» **Exercise requirements**: If a line in the data below holds the word "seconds", copy it.

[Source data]
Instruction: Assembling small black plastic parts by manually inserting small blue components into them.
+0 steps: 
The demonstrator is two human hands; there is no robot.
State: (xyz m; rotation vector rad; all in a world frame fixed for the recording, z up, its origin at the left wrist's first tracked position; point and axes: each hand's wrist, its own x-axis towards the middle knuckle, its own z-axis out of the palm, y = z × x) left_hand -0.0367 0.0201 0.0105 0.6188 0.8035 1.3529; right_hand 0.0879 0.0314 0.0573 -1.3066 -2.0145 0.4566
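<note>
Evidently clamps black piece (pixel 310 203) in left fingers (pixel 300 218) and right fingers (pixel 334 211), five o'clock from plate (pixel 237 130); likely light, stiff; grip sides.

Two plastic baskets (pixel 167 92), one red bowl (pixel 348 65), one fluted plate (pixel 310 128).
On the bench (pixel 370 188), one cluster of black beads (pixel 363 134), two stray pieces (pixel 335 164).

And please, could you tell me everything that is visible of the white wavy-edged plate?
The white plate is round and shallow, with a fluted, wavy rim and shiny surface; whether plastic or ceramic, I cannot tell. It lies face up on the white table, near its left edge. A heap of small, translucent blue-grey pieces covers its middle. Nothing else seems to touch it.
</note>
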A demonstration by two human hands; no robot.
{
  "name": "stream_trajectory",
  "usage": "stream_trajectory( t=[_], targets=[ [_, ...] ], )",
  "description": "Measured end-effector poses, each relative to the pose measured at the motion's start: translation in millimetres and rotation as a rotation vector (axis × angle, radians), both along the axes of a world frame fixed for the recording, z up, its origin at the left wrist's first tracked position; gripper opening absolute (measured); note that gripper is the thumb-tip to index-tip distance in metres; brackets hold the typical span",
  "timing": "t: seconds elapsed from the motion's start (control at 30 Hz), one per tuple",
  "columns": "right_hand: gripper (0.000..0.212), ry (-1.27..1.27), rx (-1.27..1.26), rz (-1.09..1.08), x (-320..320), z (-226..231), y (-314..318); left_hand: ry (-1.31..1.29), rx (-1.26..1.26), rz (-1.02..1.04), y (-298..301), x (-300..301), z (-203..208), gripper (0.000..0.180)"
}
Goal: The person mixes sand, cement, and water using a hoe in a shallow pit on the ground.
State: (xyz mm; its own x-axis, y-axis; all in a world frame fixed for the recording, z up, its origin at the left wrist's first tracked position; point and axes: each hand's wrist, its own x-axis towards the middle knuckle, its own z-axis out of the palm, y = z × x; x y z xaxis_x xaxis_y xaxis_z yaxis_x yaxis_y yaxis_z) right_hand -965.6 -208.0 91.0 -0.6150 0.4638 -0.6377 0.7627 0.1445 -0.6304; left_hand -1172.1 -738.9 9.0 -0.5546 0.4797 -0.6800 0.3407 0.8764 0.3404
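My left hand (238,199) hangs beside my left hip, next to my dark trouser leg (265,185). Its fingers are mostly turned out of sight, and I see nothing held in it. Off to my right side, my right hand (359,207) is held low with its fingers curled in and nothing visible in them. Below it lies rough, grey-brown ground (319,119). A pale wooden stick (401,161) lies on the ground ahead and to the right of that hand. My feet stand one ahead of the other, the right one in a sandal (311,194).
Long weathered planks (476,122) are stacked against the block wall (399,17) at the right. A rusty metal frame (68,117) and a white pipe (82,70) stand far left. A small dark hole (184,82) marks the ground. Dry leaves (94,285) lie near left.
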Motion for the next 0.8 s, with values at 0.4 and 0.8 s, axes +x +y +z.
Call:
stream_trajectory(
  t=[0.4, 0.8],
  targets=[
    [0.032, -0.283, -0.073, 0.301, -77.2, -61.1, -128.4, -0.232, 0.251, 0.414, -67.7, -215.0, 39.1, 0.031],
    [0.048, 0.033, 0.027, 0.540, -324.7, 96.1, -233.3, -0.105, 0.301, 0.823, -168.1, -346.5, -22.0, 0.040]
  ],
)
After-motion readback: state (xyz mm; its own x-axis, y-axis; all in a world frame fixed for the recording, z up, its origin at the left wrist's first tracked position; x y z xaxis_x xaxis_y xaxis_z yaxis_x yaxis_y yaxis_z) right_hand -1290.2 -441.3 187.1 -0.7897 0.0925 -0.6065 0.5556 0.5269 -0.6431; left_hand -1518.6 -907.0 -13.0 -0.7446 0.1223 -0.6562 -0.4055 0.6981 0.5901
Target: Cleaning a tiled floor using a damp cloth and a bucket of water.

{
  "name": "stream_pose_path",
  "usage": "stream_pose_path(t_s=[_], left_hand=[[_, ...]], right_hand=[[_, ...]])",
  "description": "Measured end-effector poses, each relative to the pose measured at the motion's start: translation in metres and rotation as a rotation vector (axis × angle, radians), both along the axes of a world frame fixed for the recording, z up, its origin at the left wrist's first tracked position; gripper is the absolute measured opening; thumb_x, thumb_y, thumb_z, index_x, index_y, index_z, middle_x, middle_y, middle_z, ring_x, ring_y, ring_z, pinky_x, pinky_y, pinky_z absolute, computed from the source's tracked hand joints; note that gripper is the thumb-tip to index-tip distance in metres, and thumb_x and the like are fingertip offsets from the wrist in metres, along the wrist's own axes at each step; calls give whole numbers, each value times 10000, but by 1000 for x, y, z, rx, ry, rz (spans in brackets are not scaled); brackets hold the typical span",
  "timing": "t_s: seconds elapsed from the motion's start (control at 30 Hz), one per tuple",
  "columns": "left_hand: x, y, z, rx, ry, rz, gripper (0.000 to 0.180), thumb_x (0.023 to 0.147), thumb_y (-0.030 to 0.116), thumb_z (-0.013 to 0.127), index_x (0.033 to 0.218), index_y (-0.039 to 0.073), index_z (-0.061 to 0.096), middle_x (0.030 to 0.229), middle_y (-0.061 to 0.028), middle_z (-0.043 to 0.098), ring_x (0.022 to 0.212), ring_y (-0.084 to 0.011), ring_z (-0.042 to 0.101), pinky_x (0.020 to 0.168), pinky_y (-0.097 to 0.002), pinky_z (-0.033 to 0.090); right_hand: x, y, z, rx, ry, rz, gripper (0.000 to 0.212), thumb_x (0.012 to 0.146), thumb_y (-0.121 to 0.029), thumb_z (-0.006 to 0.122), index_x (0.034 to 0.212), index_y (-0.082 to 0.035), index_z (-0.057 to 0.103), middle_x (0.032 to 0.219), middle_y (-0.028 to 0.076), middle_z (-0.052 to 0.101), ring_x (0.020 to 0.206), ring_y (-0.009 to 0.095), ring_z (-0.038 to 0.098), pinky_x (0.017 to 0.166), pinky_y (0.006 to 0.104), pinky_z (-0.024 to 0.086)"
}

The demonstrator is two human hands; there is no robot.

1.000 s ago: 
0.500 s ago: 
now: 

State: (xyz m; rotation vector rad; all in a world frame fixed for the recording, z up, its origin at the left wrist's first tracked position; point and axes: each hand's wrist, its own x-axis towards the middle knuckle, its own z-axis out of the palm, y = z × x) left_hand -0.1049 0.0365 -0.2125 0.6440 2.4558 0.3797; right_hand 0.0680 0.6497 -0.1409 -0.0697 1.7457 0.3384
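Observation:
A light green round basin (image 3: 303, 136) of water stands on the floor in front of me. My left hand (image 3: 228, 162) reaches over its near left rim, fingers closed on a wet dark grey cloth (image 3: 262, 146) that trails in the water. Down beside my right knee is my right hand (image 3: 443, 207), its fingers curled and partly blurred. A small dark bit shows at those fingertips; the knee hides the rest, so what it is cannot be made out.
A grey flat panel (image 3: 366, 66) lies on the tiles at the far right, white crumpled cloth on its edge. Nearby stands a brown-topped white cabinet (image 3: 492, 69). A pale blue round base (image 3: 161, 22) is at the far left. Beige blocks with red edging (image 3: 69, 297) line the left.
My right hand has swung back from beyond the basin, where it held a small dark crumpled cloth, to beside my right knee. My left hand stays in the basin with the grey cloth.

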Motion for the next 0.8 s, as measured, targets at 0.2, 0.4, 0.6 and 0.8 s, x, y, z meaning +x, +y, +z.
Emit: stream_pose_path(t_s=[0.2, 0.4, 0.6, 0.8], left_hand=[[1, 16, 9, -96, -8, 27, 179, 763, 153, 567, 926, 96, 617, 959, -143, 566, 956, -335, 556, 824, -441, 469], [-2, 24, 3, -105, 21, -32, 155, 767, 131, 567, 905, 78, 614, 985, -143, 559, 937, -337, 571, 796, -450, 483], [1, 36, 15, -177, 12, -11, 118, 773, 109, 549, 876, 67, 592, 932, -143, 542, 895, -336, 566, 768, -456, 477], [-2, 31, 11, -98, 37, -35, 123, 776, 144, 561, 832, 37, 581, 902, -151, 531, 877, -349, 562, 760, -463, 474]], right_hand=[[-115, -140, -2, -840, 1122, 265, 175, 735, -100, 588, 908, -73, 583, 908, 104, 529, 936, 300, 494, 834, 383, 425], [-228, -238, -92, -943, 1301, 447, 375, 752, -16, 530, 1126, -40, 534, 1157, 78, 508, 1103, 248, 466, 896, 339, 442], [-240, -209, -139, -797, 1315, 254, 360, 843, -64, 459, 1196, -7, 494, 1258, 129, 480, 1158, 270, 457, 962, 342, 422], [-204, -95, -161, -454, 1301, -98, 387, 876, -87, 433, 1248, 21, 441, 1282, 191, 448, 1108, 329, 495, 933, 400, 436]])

» **Solution to this task**:
  "timing": "t: seconds elapsed from the motion's start (control at 30 Hz), one per tuple",
  "timing": "t_s: seconds elapsed from the motion's start (control at 30 Hz), one per tuple",

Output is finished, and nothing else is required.